I looked like an elegant vampire, all cheekbones and deep, mysterious eyes.

“As I said, it’s a strip club, not a library. You don’t push drinks but you do sell drinks. You offer to top people off. You’re

a bartender, you know that. And you’re pretty, so why not let that work for you? You get a share of the tips from the pool

too.” She removed my four earrings and gave me a little zip bag to keep them in. “You don’t want to have your earlobes ripped

off if someone gets into fisticuffs. The dancers all wear clip-ons.” She handed me a shiny pair with faux rhinestones.

When Lily opened the door leading back into the club from the dressing room, it was like taking the lid off a box of noise: clattering, shouting, raucous laughter, an old Billy Joel song about his uptown girl.

I scuttled behind the bar and set up as many beers and backs as I could.

I was sweating as if I’d run a 5K, not that I had any idea what it was like to run a 5K, but the front of my regulation black shirt was soaked; thankfully, it was from Target.

The night went quickly; even six inches of sugary spring snow apparently didn’t scare off Ophelia’s regulars.

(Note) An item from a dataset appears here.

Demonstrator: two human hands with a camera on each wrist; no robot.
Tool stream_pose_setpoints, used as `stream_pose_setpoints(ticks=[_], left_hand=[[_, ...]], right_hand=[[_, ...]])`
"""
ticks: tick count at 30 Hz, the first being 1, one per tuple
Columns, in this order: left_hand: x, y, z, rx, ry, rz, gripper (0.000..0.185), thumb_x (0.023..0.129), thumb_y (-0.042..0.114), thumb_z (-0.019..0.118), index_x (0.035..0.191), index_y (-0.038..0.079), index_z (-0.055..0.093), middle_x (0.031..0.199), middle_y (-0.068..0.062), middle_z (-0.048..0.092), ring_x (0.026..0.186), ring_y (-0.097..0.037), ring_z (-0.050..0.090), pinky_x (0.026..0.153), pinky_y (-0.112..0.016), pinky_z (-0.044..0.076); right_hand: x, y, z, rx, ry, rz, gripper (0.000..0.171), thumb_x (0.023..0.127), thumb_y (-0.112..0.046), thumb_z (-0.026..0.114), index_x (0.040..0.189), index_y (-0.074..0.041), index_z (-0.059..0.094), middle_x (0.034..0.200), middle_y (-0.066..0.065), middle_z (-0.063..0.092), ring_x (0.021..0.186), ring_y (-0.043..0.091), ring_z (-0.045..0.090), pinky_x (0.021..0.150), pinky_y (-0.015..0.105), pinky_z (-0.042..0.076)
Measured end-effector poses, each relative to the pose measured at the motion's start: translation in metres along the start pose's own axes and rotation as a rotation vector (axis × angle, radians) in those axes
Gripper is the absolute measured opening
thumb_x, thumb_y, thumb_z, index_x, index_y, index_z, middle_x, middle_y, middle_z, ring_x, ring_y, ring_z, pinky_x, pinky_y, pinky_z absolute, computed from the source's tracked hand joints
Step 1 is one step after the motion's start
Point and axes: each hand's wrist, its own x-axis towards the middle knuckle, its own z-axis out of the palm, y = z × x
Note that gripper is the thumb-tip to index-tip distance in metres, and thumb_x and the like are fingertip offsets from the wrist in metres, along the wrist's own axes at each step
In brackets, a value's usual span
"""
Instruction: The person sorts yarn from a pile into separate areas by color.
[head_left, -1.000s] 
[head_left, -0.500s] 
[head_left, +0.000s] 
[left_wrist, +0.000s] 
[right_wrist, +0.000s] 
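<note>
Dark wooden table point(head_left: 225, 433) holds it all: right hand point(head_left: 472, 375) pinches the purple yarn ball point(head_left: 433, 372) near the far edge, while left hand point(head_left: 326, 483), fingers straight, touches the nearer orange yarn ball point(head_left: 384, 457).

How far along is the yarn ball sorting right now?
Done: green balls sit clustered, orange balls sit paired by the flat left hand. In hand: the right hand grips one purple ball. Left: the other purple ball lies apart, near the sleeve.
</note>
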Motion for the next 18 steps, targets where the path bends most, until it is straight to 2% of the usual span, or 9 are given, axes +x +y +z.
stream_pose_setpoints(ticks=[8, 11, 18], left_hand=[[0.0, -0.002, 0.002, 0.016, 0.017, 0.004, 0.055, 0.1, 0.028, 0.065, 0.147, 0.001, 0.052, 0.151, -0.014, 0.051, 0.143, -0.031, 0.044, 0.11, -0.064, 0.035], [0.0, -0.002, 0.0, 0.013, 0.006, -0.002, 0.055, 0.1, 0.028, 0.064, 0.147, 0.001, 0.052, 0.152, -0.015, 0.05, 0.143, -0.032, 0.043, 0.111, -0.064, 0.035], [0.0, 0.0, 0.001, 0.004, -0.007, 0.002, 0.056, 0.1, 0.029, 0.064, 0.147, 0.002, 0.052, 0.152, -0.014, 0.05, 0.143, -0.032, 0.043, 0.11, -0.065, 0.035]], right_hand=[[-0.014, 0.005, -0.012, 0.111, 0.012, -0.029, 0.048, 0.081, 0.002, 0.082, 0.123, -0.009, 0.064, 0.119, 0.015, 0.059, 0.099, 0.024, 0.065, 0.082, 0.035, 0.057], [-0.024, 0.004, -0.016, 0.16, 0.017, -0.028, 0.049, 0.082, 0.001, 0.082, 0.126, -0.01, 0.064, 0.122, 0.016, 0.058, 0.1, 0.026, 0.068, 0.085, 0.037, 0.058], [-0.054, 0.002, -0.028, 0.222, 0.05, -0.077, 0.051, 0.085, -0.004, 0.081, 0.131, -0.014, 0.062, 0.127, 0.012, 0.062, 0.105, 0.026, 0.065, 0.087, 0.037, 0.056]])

I left a message for my mother, telling her I would come up in a day or so. I left a message for Nell telling her that I would

be working nights. I left a message for Sam telling him that I was staying at Nell’s. In truth, I no longer knew where I lived.

What I did know was that I wished I were back on the stone porch at Sam’s house, listening to the mourning in the snow for

an ancestral home they’d probably never seen. With a serving of self-pity and a dash of drama, shaken not stirred, I allowed

myself to identify with those displaced lions.